Origins Available: English
When the Strongbownian's arrived in Ireland
there was already a system for creating patronymic
names in place. Therefore, the native population regarded many of the Anglo-Norman naming practices that these settlers were accustomed to as rather unusual. Despite their differences, the two different systems eventually merged together rather insidiously. The Strongbownians, when they arrived, displayed a preference for used nickname
surnames. Two of the most prevalent forms were oath nicknames and imperative names. Oath names often carried blessings or were formed from habitual expressions. Imperative names, formed from a verb added to a noun or an adverb, metaphorically described the bearer's occupations. The nick name surname Stitch is derived from a nickname for a large, well-built man. The surname Stitch is derived from the Old English word "stack," which in turn comes from the Old Norse word "stakkr," which means "haystack." The Gaelic form of the surname Stitch is Stac.
Early Origins of the Stitch family
The surname Stitch was first found in Gloucestershire
, where they held a family seat
from very ancient times, some say well before the Norman Conquest
and the arrival of Duke William at Hastings in 1066 A.D. They were recruited from their seat at Bath to join the Earl of Pembroke's invasion of Ireland.
Early History of the Stitch family
This web page shows only a small excerpt of our Stitch research.Another 304 words (22 lines of text) are included under the topic Early Stitch History in all our PDF Extended History products and printed products wherever possible.
Stitch Spelling Variations
Church officials and medieval scribes often simply spelled names as they sounded. As a result, a single person's name may have been recorded a dozen different ways during his lifetime. Spelling variations
for the name Stitch include: Stack, Stacke, Stacks and others.

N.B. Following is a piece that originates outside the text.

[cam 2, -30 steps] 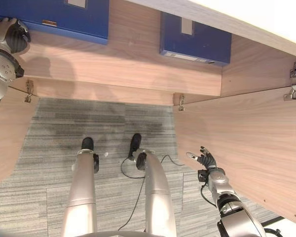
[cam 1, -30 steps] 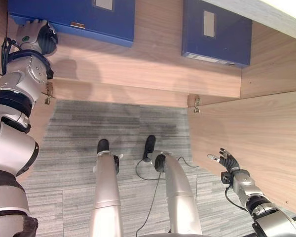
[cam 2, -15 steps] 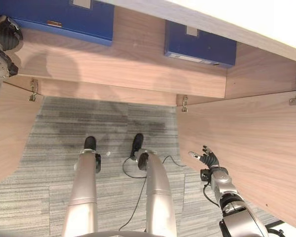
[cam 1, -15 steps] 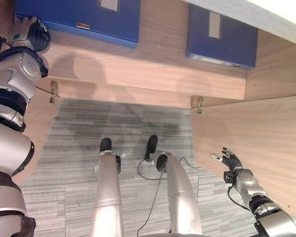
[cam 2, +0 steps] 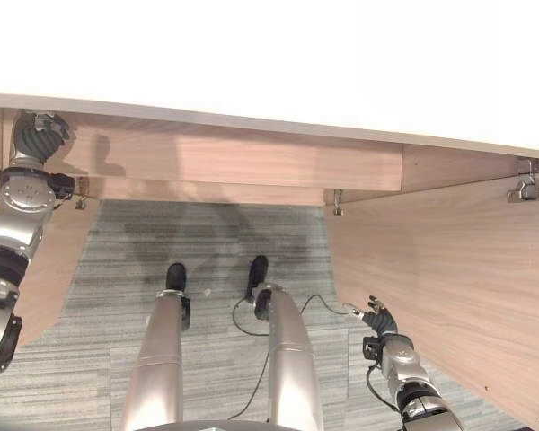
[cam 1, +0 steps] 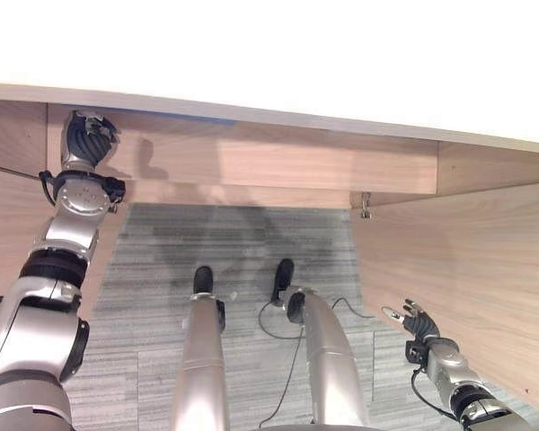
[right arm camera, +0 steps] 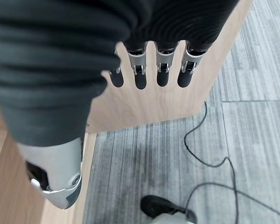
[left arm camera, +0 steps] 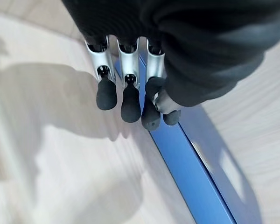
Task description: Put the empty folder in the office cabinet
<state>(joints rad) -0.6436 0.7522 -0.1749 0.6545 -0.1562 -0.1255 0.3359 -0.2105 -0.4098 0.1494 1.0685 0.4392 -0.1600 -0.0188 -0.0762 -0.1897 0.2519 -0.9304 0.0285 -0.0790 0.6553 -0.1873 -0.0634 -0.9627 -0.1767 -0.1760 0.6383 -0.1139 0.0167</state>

Early Notables of the Stitch family (pre 1700)
More information is included under the topic Early Stitch Notables in all our PDF Extended History products
and printed products wherever possible.
Migration of the Stitch family to the New World and Oceana
went through one of the most devastating periods in its history with the arrival of the Great Potato Famine
of the 1840s. Many also lost their lives from typhus, fever and dysentery. And poverty was the general rule as tenant
farmers were often evicted because they could not pay the high rents. Emigration to North America gave hundreds of families a chance at a life where work, freedom, and land ownership were all possible. For those who made the long journey, it meant hope and survival. The Irish emigration to British North America and the United States opened up the gates of industry, commerce, education and the arts. Early immigration and passenger lists have shown many Irish people bearing the name Stitch: Thomas and Mary Stack with their six children who arrived in Prescott, Ontario in 1825; Maurice, Michael, Peter, Patrick, Thomas and William Stack, all arrived in Philadelphia between 1840 and 1866. In Newfoundland, Thomas Stack settled in St. John's in 1797.